Please reproduce the entries below exactly, leaving the pictures out.

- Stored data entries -
▶

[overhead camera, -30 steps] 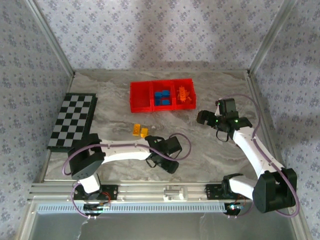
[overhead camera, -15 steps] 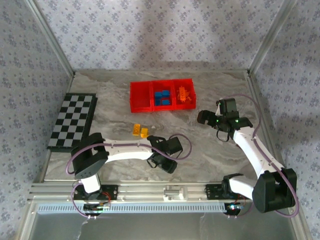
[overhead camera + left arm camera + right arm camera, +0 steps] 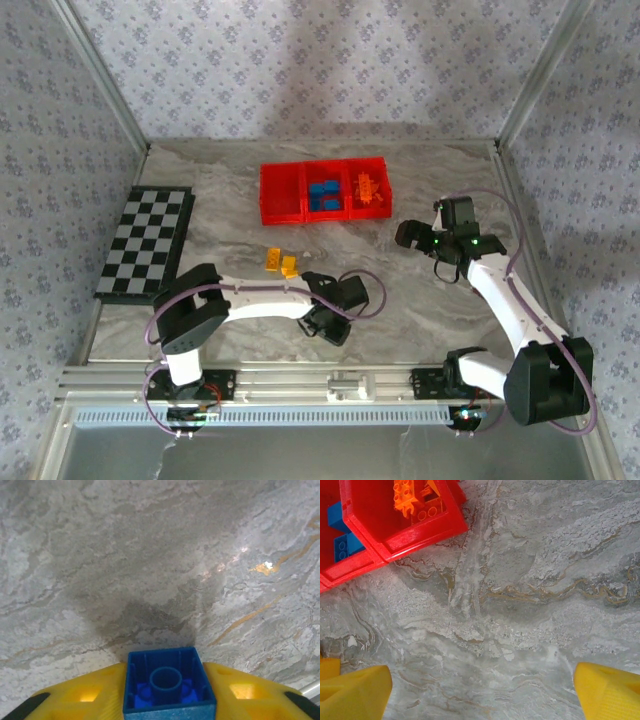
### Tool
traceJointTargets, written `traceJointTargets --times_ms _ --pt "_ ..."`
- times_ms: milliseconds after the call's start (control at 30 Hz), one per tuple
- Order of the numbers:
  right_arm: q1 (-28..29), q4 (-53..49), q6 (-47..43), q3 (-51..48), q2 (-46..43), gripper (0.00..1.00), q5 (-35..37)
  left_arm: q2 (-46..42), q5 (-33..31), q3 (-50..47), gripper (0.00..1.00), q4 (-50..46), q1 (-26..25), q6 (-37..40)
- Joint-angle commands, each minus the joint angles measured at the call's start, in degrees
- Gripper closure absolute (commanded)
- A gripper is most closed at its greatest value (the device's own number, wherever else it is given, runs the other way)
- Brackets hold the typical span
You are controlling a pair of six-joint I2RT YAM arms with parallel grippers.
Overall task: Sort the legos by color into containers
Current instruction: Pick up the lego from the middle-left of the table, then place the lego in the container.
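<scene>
left gripper (image 3: 169, 702) pinches a blue brick (image 3: 166, 679), its top hidden; right gripper (image 3: 482, 692) spread wide near red bins (image 3: 405, 541); checkerboard (image 3: 145, 243) at worktop's (image 3: 240, 215) left edge.

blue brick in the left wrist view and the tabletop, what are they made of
The blue brick: likely moulded plastic, smooth, slight sheen; thin even walls, hollow tube inside. The tabletop: looks like grey marble with tan veins and a bright glint, but could be printed laminate.

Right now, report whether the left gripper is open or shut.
Shut on the blue brick: the left gripper has its yellow fingers tight against both sides of it, no gap showing.
</scene>
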Motion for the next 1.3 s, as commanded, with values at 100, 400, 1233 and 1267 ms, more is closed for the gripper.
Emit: traceJointTargets --times_ms 100,400,1233,1267 --pt "-0.7 -0.8 -0.3 -0.5 0.0 0.04 -1.1 -0.4 -0.2 1.4 0.72 -1.1 1.8 -0.6" --pt "-1.0 -1.1 0.1 2.8 1.0 0.04 -1.3 -9.3 -4.1 6.9 0.8 -2.3 13.9 3.8" --pt "-7.5 -4.0 -2.5 -3.2 -7.4 0.04 -6.8 37.8 -15.1 84.0 0.84 -20.2 33.6 12.8" --pt "-7.8 -4.2 -2.7 -3.2 -7.5 0.04 -6.9 37.8 -15.1 83.5 0.84 -20.1 33.9 12.5"
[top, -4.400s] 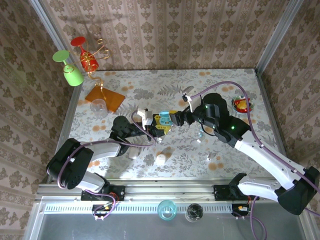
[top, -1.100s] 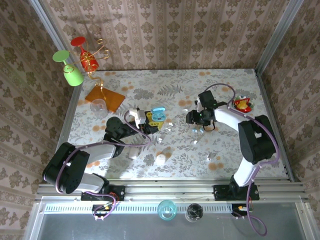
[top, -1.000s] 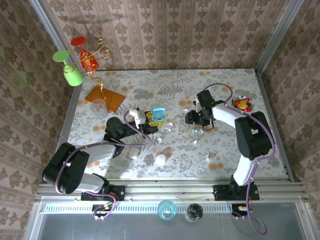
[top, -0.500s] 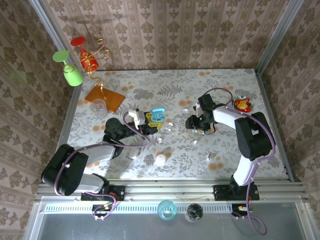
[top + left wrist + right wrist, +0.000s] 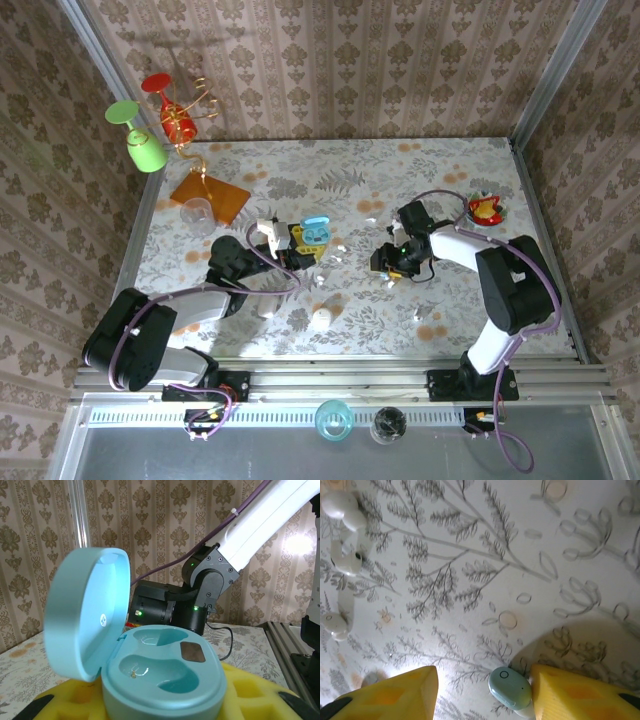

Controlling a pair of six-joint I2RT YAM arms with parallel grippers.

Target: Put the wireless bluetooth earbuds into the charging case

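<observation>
The teal charging case (image 5: 165, 680) stands with its lid (image 5: 85, 615) up and both wells empty. My left gripper (image 5: 300, 243) is shut on it, its yellow pads (image 5: 260, 692) pressing the case's sides. In the top view the case (image 5: 316, 230) is held left of the table's centre. My right gripper (image 5: 484, 676) is open and low over the table. A small teal earbud (image 5: 510, 687) lies between its yellow fingers, touching the right one, with a gap to the left one. Three white earbuds (image 5: 347, 562) lie further off on the table.
A white rounded case (image 5: 321, 319) lies near the front of the table. An orange square (image 5: 209, 196) and a clear glass (image 5: 197, 213) sit at the back left. A small dish with a red thing (image 5: 484, 209) stands at the right.
My right gripper has moved a little nearer and lower, and its fingers have narrowed around the teal earbud. The left gripper and the case have stayed put.
</observation>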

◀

- Answer to the exercise -
[overhead camera, -30 steps] 
[overhead camera, -15 steps] 
[overhead camera + left arm camera + right arm camera, +0 steps] 
### Tool
traceJointTargets, written `traceJointTargets --times_ms _ --pt "_ ..."`
- times_ms: milliseconds after the call's start (control at 30 Hz), one per tuple
- Order of the numbers:
  right_arm: q1 (-28..29), q4 (-53..49), q6 (-47..43), q3 (-51..48), q2 (-46..43), gripper (0.00..1.00), q5 (-35..37)
  left_arm: q2 (-46..42), q5 (-33..31), q3 (-50..47), gripper (0.00..1.00), q4 (-50..46), q1 (-26..25), q6 (-37..40)
- Joint-angle commands, each minus the joint angles measured at the call's start, in degrees
- Gripper closure absolute (commanded)
- A gripper is most closed at its greatest value (the device's own number, wherever else it is given, runs the other way)
- Brackets hold the typical span
You are controlling a pair of six-joint I2RT YAM arms with parallel grippers.
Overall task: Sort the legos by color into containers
Current instruction: Pick up the lego from the middle-left of the table, then place the lego in the container.
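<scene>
left gripper (image 3: 169, 702) pinches a blue brick (image 3: 166, 679), its top hidden; right gripper (image 3: 482, 692) spread wide near red bins (image 3: 405, 541); checkerboard (image 3: 145, 243) at worktop's (image 3: 240, 215) left edge.

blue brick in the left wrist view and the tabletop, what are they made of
The blue brick: likely moulded plastic, smooth, slight sheen; thin even walls, hollow tube inside. The tabletop: looks like grey marble with tan veins and a bright glint, but could be printed laminate.

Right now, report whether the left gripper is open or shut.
Shut on the blue brick: the left gripper has its yellow fingers tight against both sides of it, no gap showing.
</scene>
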Motion for the next 1.3 s, as commanded, with values at 100, 400, 1233 and 1267 ms, more is closed for the gripper.
Emit: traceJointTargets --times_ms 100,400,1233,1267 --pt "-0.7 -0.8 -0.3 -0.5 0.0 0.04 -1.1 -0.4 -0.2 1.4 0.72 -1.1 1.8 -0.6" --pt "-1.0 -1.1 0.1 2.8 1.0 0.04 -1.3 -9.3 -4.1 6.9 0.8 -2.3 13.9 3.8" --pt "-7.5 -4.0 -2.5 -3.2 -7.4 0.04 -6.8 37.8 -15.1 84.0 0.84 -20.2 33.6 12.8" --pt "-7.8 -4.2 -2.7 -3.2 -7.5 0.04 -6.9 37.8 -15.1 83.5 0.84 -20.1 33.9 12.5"
[top, -4.400s] 
[top, -1.100s] 
[top, -1.000s] 
[top, -0.500s] 
[top + left wrist + right wrist, +0.000s] 

Controlling a pair of six-joint I2RT YAM arms with parallel grippers.

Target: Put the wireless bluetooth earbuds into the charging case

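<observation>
The teal charging case (image 5: 165, 680) stands with its lid (image 5: 85, 615) up and both wells empty. My left gripper (image 5: 300, 243) is shut on it, its yellow pads (image 5: 260, 692) pressing the case's sides. In the top view the case (image 5: 316, 230) is held left of the table's centre. My right gripper (image 5: 484, 676) is open and low over the table. A small teal earbud (image 5: 510, 687) lies between its yellow fingers, touching the right one, with a gap to the left one. Three white earbuds (image 5: 347, 562) lie further off on the table.
A white rounded case (image 5: 321, 319) lies near the front of the table. An orange square (image 5: 209, 196) and a clear glass (image 5: 197, 213) sit at the back left. A small dish with a red thing (image 5: 484, 209) stands at the right.
My right gripper has moved a little nearer and lower, and its fingers have narrowed around the teal earbud. The left gripper and the case have stayed put.
</observation>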

This finishes the answer to the exercise.